- Born: 13 April 1927 Montreal, Quebec
- Died: 10 March 2023 (aged 95) Toronto, Ontario
- Education: University of Toronto (1949)
- Spouse: Monique Audet ​(m. 1959)​

= William R. C. Blundell =

Canadian businessman (1927–2023)

William Richard Charles Blundell (13 April 1927 – 10 March 2023) was a Canadian engineer and businessman. Blundell served as a senior official with Canadian General Electric, Manulife, and Alcan.

Born in Montreal, Quebec, Blundell received a B.A.Sc. in 1949 from the University of Toronto. He joined Canadian General Electric in 1949 eventually becoming chairman and chief executive officer from 1985 to 1990. He retired from GE Canada in 1991.
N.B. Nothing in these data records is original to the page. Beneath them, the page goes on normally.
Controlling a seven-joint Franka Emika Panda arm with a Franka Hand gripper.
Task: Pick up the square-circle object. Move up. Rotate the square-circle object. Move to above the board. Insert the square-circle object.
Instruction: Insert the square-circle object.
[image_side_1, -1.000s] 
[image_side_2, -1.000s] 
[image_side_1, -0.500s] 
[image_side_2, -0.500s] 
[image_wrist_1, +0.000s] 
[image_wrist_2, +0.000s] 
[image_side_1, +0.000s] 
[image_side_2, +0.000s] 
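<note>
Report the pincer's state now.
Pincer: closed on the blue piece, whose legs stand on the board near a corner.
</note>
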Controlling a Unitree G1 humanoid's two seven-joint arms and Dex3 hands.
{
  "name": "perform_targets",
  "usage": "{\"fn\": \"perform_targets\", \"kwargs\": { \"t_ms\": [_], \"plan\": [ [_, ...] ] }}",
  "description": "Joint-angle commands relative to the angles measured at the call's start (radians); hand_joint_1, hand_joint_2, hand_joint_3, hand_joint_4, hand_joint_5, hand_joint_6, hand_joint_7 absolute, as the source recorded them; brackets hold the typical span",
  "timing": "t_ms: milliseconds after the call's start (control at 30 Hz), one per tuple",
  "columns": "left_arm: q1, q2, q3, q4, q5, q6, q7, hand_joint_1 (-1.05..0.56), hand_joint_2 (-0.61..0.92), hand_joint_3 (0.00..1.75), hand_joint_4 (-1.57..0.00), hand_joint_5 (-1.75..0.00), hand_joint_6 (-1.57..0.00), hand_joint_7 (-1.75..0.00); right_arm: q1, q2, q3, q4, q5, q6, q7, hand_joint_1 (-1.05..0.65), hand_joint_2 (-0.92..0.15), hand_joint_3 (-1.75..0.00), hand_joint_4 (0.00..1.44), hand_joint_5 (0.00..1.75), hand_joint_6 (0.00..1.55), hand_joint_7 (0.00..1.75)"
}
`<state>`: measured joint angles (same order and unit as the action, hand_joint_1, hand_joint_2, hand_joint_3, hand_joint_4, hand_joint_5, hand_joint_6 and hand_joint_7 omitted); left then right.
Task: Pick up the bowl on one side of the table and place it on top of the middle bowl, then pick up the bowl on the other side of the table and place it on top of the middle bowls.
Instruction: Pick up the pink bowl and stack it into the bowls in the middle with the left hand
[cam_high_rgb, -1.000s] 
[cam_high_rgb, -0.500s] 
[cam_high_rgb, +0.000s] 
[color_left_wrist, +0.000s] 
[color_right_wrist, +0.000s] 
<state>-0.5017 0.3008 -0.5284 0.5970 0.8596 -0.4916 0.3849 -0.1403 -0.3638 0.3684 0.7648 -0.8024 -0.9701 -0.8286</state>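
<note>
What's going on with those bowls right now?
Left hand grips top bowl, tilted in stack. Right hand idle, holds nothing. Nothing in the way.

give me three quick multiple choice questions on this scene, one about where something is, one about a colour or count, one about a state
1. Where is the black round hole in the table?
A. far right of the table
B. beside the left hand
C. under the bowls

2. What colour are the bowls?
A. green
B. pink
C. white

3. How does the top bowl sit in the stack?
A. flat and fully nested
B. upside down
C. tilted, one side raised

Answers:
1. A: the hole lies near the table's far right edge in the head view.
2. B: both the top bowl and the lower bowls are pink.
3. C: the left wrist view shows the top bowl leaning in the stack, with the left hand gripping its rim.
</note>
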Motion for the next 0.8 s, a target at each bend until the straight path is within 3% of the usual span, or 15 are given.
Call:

Blundell was appointed to the board of directors of Manulife Financial in 1991. He was the interim President and chief executive officer from 1993 to 1994. From 1994 to 1998, he was chairman of the board. In 2001, he was appointed interim President and CEO of Alcan Aluminium Limited.

In 1997, Blundell was made an Officer of the Order of Canada.

On 20 March 1959, Blundell married Monique Audet. They had one son and three daughters. Blundell died on 10 March 2023 at the age of 95.